Thanks for the enlightenment...
 

Weird Jimmy

Licensed Patient/Caregiver & All-Around Cool Ass B
ICMag Donor
Veteran
If you use synthetic nutes, then I would probably use tap water. But if you're trying to cultivate soil full of microbes, then the tap water would be no good.
 

cirog

Member
I use tap water without issues. Just need to let it set out to burn off the chlorine. I actually have good tap water here full of micronutrients so I like using it.
 

Think Green

Active member
Some local water municipalities have a higher ppm than others. What you need to determine is if the ppm range in your water is exceptable. The thing is if there is 300-450 ppm & your shooting for 900ppm, you only have a range 600-450ppm actual nutes. You have to consider your base ppm's when mixing your nutes. My tap came out @ 550ppm so rolling without r/o was not an option.

TG
 

PoopyTeaBags

State Liscensed Care Giver/Patient, Assistant Trai
Veteran
Some local water municipalities have a higher ppm than others. What you need to determine is if the ppm range in your water is exceptable. The thing is if there is 300-450 ppm & your shooting for 900ppm, you only have a range 600-450ppm actual nutes. You have to consider your base ppm's when mixing your nutes. My tap came out @ 550ppm so rolling without r/o was not an option.

TG
this is the real reason for using RO water... and also people like it so they KNOW EXACTLY what is in there water... its also great for hydro applications
 

nukklehead

Active member
have had serious problems in tap in my locale ( ph 8.5 and greater) r/o is the way to go if possible... got rid of early yellowing in my ffof posts due to high ph nute lockout
 

Bunz

Active member
this is the real reason for using RO water... and also people like it so they KNOW EXACTLY what is in there water... its also great for hydro applications

+1

If you start with pure water, you control what's in it.............:wave:
 

hopleaf

Member
some towns use chloramine which does evaporate out of the water. getting a local water report is key to knowing whether your tap water is ok to use or not. if you only have chlorine then you can just evap it out and be just fine. anyone who gets greats lakes water is pretty much good to go.
 
Z

zen_trikester

:yeahthatsI use amended organic soil, occasionally organic fish products in my water for deficiencies, I use tap water that has sat in a 5 gal stainless pot for 24 hrs, with no bubbles, PH 7.8. 1.5 years, no problems, but my local water treatment facility is top notch.
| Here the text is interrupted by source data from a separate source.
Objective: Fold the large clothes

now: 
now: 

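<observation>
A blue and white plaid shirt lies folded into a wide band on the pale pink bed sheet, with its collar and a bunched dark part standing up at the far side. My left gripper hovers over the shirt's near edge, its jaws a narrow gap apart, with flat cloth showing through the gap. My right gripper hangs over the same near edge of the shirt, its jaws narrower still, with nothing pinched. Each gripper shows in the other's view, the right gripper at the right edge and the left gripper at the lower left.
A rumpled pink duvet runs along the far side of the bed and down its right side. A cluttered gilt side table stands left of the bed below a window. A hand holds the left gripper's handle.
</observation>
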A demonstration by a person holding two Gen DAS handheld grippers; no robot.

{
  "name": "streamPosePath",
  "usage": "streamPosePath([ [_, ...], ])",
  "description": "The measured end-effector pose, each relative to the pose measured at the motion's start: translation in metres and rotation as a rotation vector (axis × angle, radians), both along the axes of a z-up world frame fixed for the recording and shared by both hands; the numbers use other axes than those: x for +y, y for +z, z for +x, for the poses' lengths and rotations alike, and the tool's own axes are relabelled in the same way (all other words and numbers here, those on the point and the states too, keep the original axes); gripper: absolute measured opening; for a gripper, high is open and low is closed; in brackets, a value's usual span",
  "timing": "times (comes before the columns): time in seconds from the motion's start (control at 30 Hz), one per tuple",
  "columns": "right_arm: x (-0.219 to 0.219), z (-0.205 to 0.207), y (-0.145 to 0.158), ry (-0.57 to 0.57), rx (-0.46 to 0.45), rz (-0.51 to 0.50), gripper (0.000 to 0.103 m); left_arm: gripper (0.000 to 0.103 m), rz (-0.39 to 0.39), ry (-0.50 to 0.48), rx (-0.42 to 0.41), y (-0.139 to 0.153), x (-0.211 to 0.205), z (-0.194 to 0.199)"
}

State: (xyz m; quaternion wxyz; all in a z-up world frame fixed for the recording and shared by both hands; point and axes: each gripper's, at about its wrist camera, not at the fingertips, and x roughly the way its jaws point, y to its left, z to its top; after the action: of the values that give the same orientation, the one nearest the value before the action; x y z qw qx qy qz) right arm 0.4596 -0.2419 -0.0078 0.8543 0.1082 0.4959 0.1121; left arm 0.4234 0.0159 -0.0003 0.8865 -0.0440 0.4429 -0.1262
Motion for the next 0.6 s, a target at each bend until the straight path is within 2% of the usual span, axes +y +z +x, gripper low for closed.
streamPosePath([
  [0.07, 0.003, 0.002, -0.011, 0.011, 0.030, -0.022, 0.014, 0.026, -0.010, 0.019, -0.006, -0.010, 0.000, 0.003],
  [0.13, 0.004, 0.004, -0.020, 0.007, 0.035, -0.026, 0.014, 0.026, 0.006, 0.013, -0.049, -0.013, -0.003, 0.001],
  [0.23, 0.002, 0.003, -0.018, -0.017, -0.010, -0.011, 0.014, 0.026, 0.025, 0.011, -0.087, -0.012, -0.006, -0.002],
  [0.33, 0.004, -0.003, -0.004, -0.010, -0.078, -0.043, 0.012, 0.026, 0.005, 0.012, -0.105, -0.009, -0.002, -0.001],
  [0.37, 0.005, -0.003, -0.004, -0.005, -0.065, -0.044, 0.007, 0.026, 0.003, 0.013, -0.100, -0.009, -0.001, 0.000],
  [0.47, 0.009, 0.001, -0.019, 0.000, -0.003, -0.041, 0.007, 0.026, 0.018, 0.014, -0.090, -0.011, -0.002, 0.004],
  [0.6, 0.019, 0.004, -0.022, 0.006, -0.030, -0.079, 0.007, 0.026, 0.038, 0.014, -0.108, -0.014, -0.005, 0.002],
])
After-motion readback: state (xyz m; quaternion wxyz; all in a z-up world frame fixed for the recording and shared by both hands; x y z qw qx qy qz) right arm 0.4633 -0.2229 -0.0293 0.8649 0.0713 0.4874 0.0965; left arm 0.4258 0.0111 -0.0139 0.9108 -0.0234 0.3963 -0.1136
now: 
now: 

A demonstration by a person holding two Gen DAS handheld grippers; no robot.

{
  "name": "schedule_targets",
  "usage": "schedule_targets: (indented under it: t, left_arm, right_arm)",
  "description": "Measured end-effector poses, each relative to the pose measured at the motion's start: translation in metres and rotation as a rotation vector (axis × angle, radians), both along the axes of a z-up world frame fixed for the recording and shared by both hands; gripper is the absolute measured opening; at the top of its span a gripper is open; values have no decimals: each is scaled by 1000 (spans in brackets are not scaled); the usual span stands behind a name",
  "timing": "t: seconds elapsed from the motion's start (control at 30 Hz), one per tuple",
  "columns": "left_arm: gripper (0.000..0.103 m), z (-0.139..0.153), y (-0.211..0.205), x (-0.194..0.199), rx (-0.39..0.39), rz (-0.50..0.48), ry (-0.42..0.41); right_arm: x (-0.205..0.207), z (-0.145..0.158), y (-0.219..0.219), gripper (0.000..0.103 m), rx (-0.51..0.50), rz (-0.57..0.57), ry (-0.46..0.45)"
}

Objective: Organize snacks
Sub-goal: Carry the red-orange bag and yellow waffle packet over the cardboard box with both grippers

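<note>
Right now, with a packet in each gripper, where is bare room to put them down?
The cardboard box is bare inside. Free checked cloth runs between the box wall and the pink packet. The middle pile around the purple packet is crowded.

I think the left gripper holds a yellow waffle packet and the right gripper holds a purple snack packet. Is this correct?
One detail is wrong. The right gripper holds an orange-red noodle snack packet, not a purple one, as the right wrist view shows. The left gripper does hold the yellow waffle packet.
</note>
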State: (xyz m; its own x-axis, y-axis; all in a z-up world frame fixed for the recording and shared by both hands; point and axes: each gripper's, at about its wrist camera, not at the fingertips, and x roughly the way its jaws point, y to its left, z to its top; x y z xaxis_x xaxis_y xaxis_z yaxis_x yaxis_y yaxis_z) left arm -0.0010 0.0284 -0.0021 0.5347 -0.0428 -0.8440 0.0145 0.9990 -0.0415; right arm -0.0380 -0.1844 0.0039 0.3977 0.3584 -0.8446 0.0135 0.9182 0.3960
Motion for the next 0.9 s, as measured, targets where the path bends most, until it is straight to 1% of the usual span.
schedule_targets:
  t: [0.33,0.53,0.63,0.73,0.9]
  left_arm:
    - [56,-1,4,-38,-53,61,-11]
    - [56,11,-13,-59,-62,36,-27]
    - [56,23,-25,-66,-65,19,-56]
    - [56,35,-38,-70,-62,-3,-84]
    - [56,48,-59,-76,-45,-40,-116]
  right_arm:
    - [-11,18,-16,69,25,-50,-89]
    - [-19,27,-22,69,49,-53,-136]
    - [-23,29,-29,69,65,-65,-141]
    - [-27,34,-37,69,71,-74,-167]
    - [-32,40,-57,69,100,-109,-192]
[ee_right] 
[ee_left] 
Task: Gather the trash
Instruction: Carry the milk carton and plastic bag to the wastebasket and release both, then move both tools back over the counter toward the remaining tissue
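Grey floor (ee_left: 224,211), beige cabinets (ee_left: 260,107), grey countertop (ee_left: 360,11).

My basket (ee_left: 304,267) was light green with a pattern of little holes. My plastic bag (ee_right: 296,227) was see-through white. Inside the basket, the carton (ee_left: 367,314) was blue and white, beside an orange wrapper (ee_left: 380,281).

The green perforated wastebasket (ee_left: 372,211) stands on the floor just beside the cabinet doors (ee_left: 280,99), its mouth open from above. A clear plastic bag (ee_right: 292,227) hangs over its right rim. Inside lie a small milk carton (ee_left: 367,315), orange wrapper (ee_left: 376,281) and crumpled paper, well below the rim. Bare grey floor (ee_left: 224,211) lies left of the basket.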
YMMV

Jed
 

scurred

Member
have had serious problems in tap in my locale ( ph 8.5 and greater) r/o is the way to go if possible... got rid of early yellowing in my ffof posts due to high ph nute lockout

that wasnt caused by your tap water, thats because you failed to check and adjust your water's pH to the proper range before watering with it. you still need to adjust your water's pH when using RO water.

there's lots of things besides chlorine in our tap water, technically you can grow a plant without RO. with RO your going to need a product like CalMag to supplement calcium. HTG has a ro system for $160, not too bad. I'd do it, because then you know exactly what your giving your plants.
 

dunkydunk

Member
My tap water is 180 ppm with a pH of 7.1. It tastes good right out of the faucet, and I'm sure it's fine for my plants. I don't think tap water causes any problems until the ppms go over 200-250, but I split mine with r/o anyway to bring the ppms below 100. I've run both ways in my coco grows, straight tap and straight r/o, and the only difference I noticed was the tap water was more stable in the rez with the Canna nutes. R/O filters waste a lot of water, so by splitting it with tap, I waste less water and I keep a nice stable pH.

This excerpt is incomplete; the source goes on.